### Provided records

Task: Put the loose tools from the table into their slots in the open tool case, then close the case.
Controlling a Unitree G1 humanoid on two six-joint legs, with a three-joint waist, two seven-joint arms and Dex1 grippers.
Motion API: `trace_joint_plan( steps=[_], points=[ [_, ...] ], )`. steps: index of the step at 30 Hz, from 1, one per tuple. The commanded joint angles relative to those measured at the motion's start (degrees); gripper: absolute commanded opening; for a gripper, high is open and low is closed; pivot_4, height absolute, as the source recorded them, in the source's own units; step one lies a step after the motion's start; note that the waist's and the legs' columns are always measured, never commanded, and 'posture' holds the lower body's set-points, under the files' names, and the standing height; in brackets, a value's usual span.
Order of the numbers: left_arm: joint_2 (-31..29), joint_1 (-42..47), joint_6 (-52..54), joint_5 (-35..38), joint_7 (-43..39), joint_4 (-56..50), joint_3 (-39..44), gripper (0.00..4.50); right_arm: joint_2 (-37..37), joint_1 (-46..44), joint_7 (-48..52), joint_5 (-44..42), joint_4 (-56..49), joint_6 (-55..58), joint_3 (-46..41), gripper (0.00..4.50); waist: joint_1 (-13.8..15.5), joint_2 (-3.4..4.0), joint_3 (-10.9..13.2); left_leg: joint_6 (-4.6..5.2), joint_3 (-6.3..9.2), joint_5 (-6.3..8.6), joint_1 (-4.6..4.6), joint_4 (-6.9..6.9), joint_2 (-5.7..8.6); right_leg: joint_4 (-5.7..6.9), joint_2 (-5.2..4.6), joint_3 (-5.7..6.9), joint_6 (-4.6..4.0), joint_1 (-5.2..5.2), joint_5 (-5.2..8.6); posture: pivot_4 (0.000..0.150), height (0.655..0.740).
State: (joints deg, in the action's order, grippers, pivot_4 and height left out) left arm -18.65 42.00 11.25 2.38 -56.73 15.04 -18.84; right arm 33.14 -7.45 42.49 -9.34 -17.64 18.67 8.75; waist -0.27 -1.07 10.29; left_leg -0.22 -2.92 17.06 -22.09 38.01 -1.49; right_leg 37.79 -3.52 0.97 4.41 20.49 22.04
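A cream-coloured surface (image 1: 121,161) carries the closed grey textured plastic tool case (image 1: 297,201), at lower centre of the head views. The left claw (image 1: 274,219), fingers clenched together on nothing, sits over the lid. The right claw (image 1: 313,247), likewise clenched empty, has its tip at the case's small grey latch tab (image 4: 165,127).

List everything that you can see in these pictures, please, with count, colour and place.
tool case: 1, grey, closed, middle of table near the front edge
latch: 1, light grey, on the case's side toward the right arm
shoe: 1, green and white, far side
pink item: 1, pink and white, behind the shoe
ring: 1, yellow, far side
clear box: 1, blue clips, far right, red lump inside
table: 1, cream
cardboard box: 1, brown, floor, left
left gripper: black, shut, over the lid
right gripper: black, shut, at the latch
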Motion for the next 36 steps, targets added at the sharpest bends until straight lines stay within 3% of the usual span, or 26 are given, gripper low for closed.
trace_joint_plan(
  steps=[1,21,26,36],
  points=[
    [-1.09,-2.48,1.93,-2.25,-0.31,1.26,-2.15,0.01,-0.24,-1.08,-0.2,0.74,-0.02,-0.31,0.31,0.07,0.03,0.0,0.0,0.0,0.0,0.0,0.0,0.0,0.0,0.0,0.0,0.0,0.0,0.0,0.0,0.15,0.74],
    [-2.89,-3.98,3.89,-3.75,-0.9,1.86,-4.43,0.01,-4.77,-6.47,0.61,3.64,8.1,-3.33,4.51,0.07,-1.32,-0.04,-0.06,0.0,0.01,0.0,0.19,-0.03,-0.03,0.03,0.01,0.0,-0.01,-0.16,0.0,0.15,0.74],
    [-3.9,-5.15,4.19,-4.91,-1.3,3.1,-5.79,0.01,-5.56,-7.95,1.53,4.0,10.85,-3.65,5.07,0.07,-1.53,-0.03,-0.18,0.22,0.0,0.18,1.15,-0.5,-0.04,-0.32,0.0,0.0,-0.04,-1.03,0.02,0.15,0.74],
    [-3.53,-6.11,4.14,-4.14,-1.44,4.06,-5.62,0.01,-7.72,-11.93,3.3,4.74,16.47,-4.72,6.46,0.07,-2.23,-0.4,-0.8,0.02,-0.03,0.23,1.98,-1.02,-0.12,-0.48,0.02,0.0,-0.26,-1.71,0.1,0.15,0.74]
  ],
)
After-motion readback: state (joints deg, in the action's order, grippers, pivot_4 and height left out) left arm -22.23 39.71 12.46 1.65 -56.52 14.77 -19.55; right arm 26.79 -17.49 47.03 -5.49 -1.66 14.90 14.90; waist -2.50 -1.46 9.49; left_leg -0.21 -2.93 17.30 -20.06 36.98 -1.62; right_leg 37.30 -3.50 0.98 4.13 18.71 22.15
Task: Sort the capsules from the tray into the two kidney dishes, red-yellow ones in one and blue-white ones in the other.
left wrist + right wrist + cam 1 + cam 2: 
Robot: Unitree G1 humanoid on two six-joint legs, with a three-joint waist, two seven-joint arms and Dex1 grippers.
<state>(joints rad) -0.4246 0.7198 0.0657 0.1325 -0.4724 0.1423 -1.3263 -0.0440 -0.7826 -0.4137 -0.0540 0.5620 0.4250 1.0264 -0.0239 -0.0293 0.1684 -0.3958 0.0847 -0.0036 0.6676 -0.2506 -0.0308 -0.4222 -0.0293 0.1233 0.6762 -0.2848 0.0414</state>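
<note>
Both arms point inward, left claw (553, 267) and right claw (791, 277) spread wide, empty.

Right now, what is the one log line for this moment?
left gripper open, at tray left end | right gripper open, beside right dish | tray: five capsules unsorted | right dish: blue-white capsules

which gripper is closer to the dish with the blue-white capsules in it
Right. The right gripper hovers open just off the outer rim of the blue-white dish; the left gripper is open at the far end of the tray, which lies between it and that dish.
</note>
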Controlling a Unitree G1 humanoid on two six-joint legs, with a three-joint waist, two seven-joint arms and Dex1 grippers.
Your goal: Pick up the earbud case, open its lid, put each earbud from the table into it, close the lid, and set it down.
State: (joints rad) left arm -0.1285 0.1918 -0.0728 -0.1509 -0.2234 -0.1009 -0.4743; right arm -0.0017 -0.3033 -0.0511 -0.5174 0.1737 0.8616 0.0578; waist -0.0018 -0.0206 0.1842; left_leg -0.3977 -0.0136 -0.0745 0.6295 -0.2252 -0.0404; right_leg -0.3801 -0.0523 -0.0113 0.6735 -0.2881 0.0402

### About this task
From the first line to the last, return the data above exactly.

### Exercise solution
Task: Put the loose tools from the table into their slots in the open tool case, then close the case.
Controlling a Unitree G1 humanoid on two six-joint legs, with a three-joint waist, two seven-joint arms and Dex1 grippers.
Motion API: `trace_joint_plan( steps=[_], points=[ [_, ...] ], )`. steps: index of the step at 30 Hz, from 1, one per tuple. The commanded joint angles relative to those measured at the motion's start (degrees); gripper: absolute commanded opening; for a gripper, high is open and low is closed; pivot_4, height absolute, as the source recorded them, in the source's own units; step one lies a step after the motion's start; note that the waist's and the legs' columns are always measured, never commanded, and 'posture' holds the lower body's set-points, under the files' names, and the standing height; in brackets, a value's usual span.
Order of the numbers: left_arm: joint_2 (-31..29), joint_1 (-42..47), joint_6 (-52..54), joint_5 (-35..38), joint_7 (-43..39), joint_4 (-56..50), joint_3 (-39..44), gripper (0.00..4.50); right_arm: joint_2 (-37..37), joint_1 (-46..44), joint_7 (-48..52), joint_5 (-44..42), joint_4 (-56..49), joint_6 (-55..58), joint_3 (-46..41), gripper (0.00..4.50); waist: joint_1 (-13.8..15.5), joint_2 (-3.4..4.0), joint_3 (-10.9..13.2); left_leg: joint_6 (-4.6..5.2), joint_3 (-6.3..9.2), joint_5 (-6.3..8.6), joint_1 (-4.6..4.6), joint_4 (-6.9..6.9), joint_2 (-5.7..8.6); right_leg: joint_4 (-5.7..6.9), joint_2 (-5.2..4.6), joint_3 (-5.7..6.9), joint_6 (-4.6..4.0), joint_1 (-5.2..5.2), joint_5 (-5.2..8.6); posture: pivot_4 (0.000..0.150), height (0.655..0.740).
State: (joints deg, in the action's order, grippers, pivot_4 and height left out) left arm -18.65 42.00 11.25 2.38 -56.73 15.04 -18.84; right arm 33.14 -7.45 42.49 -9.34 -17.64 18.67 8.75; waist -0.27 -1.07 10.29; left_leg -0.22 -2.92 17.06 -22.09 38.01 -1.49; right_leg 37.79 -3.52 0.97 4.41 20.49 22.04
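A cream-coloured surface (image 1: 121,161) carries the closed grey textured plastic tool case (image 1: 297,201), at lower centre of the head views. The left claw (image 1: 274,219), fingers clenched together on nothing, sits over the lid. The right claw (image 1: 313,247), likewise clenched empty, has its tip at the case's small grey latch tab (image 4: 165,127).

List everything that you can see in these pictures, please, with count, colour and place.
tool case: 1, grey, closed, middle of table near the front edge
latch: 1, light grey, on the case's side toward the right arm
shoe: 1, green and white, far side
pink item: 1, pink and white, behind the shoe
ring: 1, yellow, far side
clear box: 1, blue clips, far right, red lump inside
table: 1, cream
cardboard box: 1, brown, floor, left
left gripper: black, shut, over the lid
right gripper: black, shut, at the latch
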Motion for the next 36 steps, targets added at the sharpest bends until straight lines stay within 3% of the usual span, or 26 are given, gripper low for closed.
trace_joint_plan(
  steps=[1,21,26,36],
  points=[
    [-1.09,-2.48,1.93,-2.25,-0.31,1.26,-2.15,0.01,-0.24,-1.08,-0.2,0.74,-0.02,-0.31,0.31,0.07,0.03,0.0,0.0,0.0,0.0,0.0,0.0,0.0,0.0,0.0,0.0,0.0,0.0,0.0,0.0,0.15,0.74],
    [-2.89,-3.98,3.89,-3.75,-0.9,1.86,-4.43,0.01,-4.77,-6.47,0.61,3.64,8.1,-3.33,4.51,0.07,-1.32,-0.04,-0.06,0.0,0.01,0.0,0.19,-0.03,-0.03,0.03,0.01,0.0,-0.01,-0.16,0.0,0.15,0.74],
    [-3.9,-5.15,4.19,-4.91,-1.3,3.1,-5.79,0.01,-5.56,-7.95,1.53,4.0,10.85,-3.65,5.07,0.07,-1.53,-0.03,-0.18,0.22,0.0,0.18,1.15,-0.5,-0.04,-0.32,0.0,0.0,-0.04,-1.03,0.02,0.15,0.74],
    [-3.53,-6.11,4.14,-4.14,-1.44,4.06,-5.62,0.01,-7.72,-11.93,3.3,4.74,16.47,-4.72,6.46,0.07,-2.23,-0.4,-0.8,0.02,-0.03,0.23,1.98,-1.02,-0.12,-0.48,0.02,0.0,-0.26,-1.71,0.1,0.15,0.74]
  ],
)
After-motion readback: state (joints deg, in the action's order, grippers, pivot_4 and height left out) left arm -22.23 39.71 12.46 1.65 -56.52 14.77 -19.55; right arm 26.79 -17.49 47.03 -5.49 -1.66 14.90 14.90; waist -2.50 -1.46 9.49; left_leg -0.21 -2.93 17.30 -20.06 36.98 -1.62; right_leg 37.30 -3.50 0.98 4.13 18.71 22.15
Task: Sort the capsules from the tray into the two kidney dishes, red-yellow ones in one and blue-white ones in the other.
left wrist + right wrist + cam 1 + cam 2: 
Robot: Unitree G1 humanoid on two six-joint legs, with a three-joint waist, two seven-joint arms and Dex1 grippers.
<state>(joints rad) -0.4246 0.7198 0.0657 0.1325 -0.4724 0.1423 -1.3263 -0.0440 -0.7826 -0.4137 -0.0540 0.5620 0.4250 1.0264 -0.0239 -0.0293 0.1684 -0.3958 0.0847 -0.0036 0.6676 -0.2506 -0.0308 -0.4222 -0.0293 0.1233 0.6762 -0.2848 0.0414</state>
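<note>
Both arms point inward, left claw (553, 267) and right claw (791, 277) spread wide, empty.

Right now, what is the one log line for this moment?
left gripper open, at tray left end | right gripper open, beside right dish | tray: five capsules unsorted | right dish: blue-white capsules

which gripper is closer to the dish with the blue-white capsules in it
Right. The right gripper hovers open just off the outer rim of the blue-white dish; the left gripper is open at the far end of the tray, which lies between it and that dish.
</note>
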Controlling a Unitree G1 humanoid on two six-joint legs, with a three-joint waist, two seven-joint arms and Dex1 grippers.
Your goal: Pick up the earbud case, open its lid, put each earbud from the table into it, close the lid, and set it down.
State: (joints rad) left arm -0.1285 0.1918 -0.0728 -0.1509 -0.2234 -0.1009 -0.4743; right arm -0.0017 -0.3033 -0.0511 -0.5174 0.1737 0.8616 0.0578; waist -0.0018 -0.0206 0.1842; left_leg -0.3977 -0.0136 -0.0745 0.6295 -0.2252 -0.0404; right_leg -0.3801 -0.0523 -0.0113 0.6735 -0.2881 0.0402

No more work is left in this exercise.